5 December 2010

Un livre devenu libre par emprunt? Le suites du plagiat de M. Houellebecq, prix Goncourt pour “La carte et le territoire”

L’affaire du plagiat de M. Houellebecq, le prix Goncourt 2010, connaît des rebondissements inattendus. En septembre dernier, un journaliste révélait que certains passages de “La carte et le territoire”, le dernier roman de M. Houellebecq, plagient trois articles de Wikipedia (sur la mouche domestique, le politicien Frédéric Nihous et la ville de Beauvais). Ce n’est pas la première fois qu’un écrivain en vue est accusé de plagiat. Cette publicité gratuite autour d’un prix littéraire n’est pas nécessairement sollicitée, elle est en tout cas rarement suivie de procès. Quelle est l’explication de l’écrivain? Dans une vidéo de Joseph Vebret disponible sur le site du Nouvel Obs.com (BibliObs), Michel Houellebecq compare son travail littéraire à du tissage: certains fils sont tirés de matériaux préalables et s’entrelacent avec le travail original de l’écrivain. N’est-ce pas le propre de toute oeuvre? M. Houellebecq le pense.

La nouveauté du plagiat Goncourt 2010 est que les emprunts reprochés sont tirés d’oeuvres qui sont rendues accessibles en ligne sous une licence libre (la licence Creative Commons ou CC en version “Paternité-Partage à l’identique” ou BY-SA pour les initiés). Lorsque l’on reprend un tel contenu protégé, il faut donc indiquer qui est l’auteur et ne pas en faire un usage commercial. M. Houellebecq n’a apparemment pas respecté ces deux conditions et pourrait être condamné en conséquence. Le blogueur Florent Gallaire en a tiré d’autres conséquences (voir l’analyse juridique disponible ici). Selon ce dernier, le livre est lui-même devenu libre: ce serait l’effet viral de l’inclusion du contenu sous licence CC. En d’autres termes, l’utilisateur de ce contenu a seulement le droit de distribuer la nouvelle création sous une licence identique. Florent Gallaire a été jusqu’au bout de son raisonnement: il a décidé de mettre l’intégralité de “La carte et le territoire” en ligne sous la forme d’une copie électronique téléchargeable.

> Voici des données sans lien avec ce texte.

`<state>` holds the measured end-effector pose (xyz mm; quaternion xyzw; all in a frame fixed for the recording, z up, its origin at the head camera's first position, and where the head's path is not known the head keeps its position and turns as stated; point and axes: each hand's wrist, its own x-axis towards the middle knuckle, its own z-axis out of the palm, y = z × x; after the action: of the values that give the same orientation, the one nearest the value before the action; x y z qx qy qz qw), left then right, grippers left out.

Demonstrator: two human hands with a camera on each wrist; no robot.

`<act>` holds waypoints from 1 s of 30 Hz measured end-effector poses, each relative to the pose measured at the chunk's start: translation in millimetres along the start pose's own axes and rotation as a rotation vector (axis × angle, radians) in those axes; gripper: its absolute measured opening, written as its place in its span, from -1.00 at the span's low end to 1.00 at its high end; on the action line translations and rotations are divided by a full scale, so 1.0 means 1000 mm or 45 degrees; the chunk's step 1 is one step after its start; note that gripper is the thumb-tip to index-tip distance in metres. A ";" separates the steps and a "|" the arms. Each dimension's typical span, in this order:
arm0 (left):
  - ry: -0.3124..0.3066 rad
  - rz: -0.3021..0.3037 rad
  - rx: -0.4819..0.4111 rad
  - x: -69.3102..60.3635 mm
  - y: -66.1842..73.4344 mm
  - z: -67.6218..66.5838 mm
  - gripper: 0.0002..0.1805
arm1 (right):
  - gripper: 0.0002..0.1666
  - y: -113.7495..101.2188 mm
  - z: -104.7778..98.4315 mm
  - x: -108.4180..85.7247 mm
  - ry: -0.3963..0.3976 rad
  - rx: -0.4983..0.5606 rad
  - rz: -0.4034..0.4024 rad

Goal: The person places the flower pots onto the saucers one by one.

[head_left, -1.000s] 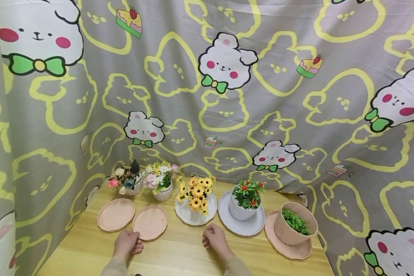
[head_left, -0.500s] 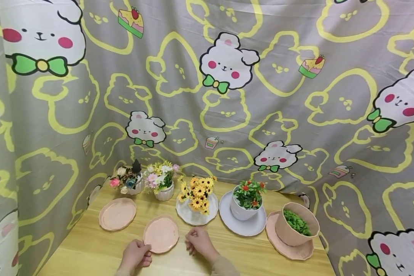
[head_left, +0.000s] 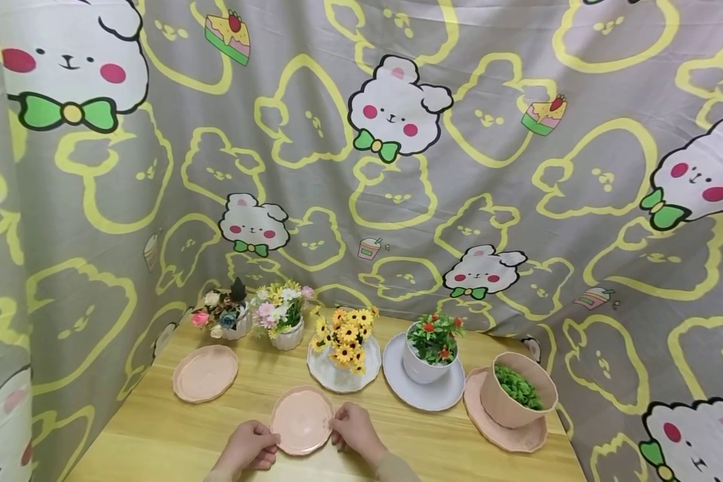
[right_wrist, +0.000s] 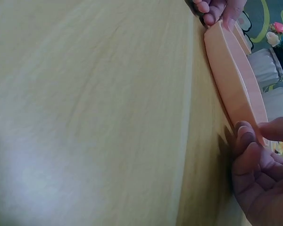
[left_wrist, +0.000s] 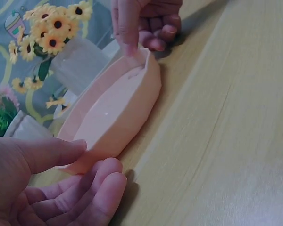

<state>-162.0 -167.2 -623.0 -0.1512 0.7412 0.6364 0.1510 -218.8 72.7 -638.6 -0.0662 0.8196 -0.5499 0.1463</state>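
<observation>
Wood-grain worktop [head_left: 150, 435], lower centre: round pink saucer [head_left: 302, 422] lies between left hand [head_left: 252, 444] and right hand [head_left: 358, 430], fingers of both pinching opposite sides.

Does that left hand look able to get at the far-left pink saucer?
Probably yes: only bare tabletop shows between the left hand and the far-left saucer, though the hand would first need to release the held saucer.
</observation>
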 end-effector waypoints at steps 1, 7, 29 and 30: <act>-0.006 0.002 -0.001 0.001 0.000 0.000 -0.78 | -0.87 0.001 -0.002 -0.001 0.003 0.004 0.009; -0.002 0.003 -0.005 0.003 -0.002 0.001 -0.79 | -0.82 0.008 -0.014 -0.011 0.023 0.023 0.040; 0.042 -0.021 -0.071 0.012 0.007 -0.003 -0.69 | -0.81 0.036 -0.073 -0.043 0.114 -0.081 0.072; 0.086 -0.002 -0.091 0.017 0.009 -0.003 -0.68 | -0.81 0.037 -0.073 -0.043 0.103 -0.069 0.066</act>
<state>-181.1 -169.2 -621.0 -0.1786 0.7224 0.6570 0.1211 -199.0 163.5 -639.8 -0.0267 0.8409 -0.5257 0.1253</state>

L’éditeur n’a pas apprécié et la copie a depuis été retirée (puis transférée sur un autre site où elle est encore téléchargeable; voir l’article publié dans La Libre Belgique, 2 déc. 2010).

Cette affaire autour de “La carte et le territoire” pose une série de questions juridiques intéressantes:

– Qu’est-ce qui distingue le plagiat et la contrefaçon?
– Quand peut-on parler de contrefaçon (partielle) d’une oeuvre?
– A quelles conditions les clauses de la licence Creative Commons (à laquelle il est fait référence dans Wikipedia) sont-elles opposables?
– La licence Creative Commons BY-SA impose-elle que l’ensemble de l’oeuvre seconde soit mis à la disposition du public selon les mêmes termes? Quand le régime applicable à un élément se transmet-il à l’oeuvre entière dans laquelle cet élément est intégré?

Mais, pour l’instant, on demandera simplement aux étudiants de valider ou non l’analyse par Florent Gallaire des effets du plagiat des articles sous licence Creative Commons version BY-SA. Ils peuvent utilement consulter une décision du Tribunal de première instance de Nivelles datant du 26 octobre 2010 (Creative_Commons_Nivelles.26.10.2010) à propos de la réutilisation par l’ASBL organisant le Festival de Spa d’une composition du groupe de musique Lichödmapwa dans un spot publicitaire. Vos réponses sont attendues!